Scientists in the Center for Pollinator Research at Penn State received three grants from the U.S. Department of Agriculture and the National Science Foundation to study various threats to honey bees, including disease, pesticides and the extinction and invasion of other species into their habitats.
A team of scientists that includes Christina Grozinger, associate professor of entomology and director of the Center for Pollinator Research, will use a $467,000 grant from U.S. Department of Agriculture to examine and develop tools to mitigate the effects of a gut parasite, Nosema ceranae, that negatively impacts honey bees and has been linked to colony losses.
"Honey bees play a vital role in the agricultural system because they pollinate about 75 percent of our major global crops, including nutrient-rich vegetables, fruits and nuts," said Grozinger. "The microsporidian parasite Nosema ceranae is widespread throughout the United States and the world. This parasite interferes with the digestive system and metabolic function of honey bees, leading to increased mortality of individual bees, which in turn can profoundly impact the social structure and health of the colony. This parasite is regarded as a key threat to bee health and has been implicated in alarming colony losses."

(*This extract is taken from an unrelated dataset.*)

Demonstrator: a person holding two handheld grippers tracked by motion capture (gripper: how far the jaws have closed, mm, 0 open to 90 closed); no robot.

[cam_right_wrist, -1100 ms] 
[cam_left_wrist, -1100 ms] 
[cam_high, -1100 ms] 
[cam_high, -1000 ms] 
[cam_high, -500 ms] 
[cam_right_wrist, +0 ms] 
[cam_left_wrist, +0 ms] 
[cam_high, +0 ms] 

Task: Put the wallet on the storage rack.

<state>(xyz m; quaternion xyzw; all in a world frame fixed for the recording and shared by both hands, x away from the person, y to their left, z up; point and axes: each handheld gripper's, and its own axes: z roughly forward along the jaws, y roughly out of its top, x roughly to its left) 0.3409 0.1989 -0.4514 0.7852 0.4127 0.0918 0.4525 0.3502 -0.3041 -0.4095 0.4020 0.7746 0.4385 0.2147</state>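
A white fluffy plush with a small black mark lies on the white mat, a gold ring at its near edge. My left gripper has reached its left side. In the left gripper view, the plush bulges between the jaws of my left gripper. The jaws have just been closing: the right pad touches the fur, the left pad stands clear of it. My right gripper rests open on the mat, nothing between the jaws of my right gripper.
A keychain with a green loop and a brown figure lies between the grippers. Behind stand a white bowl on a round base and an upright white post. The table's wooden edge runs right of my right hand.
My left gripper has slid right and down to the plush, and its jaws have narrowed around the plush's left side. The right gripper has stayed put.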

Grozinger and her colleagues, including scientists at the USDA's Bee Research Laboratory and the University of Kentucky, will use genomic and genetic techniques to improve the current understanding of how Nosema ceranae infects bees and spreads throughout their colonies. They will characterize the genes that enable this parasite to invade honey bee tissues, and use this information to develop specific therapeutics to reduce the parasite's virulence and the host's susceptibility to infection.
Poring Over Pesticides
Scientists in the Center for Pollinator Research will investigate the effects of pesticides on honey bees using a second grant from the USDA for $370,000,
"Modern pesticide formulations, particularly when multiple active ingredients are blended, require proprietary adjuvants and 'inerts' to achieve high efficacy for targeted pests," said Christopher Mullin, professor of entomology. "Recently, we have shown that honey bees are unusually sensitive to organosilicone spray adjuvants and other coformulants used in agrochemicals."
In this project the team, which includes Maryann Frazier, senior extension associate, will analyze the presence and fate of organosilicone spray adjuvants and other coformulants in bee ecosystems. Specifically, they will identify common 'inerts' in agrochemicals and other environmental chemicals used frequently around honey bees or in their preferred foraging areas; develop analytical methods to monitor and determine the fate of pesticide formulation and adjuvant ingredients within bee ecosystems; determine acute and sub-lethal effects of pesticides, their formulation ingredients, important metabolites and relevant combinations on bee physiological and behavioral systems; and facilitate integration and communication of results to beekeepers, growers, pesticide regulators, the agrochemical industry and the research community.
"Knowing relevant environmental levels of adjuvants and 'inerts' would allow improved risk assessment of total chemical loads and exposures for bee pollinators and other non-targets species," said Mullin. "In addition, we anticipate that if 'inerts' are influencing pesticide levels and general hive stress, formulation recommendations can be optimized for use in bee foraging areas."
Examining Effects of Extinction and Invasion
A third grant, funded by the National Science Foundation for $300,000, will enable researchers to investigate the impacts of extinctions and invasions on community stability and biodiversity. The team, which includes Colin Campbell, postdoctoral scholar in biology, Katriona Shea, professor of biology, and Reka Albert, professor of physics and of biology, will model perturbations to ecosystem structure, specifically the permanent or temporary removal or introduction of one or more species.
"This model will allow us to assess which species and ecosystem properties contribute to the susceptibility of an ecosystem to catastrophic failure, and which contribute most to stability," said Campbell.
According to Shea, the need to address the impacts of environmental perturbations is increasingly urgent.
"The addition or loss of species to existing ecological communities can have far-reaching consequences for both the community and the greater ecosystem in which the community is embedded," she said. "For example, the recent, rapid decline in pollinator levels poses a serious risk to global agriculture and food security. This project will advance our knowledge of how these complex systems function. Only if we can anticipate the effects of environmental perturbations can we act to prevent or ameliorate undesired outcomes."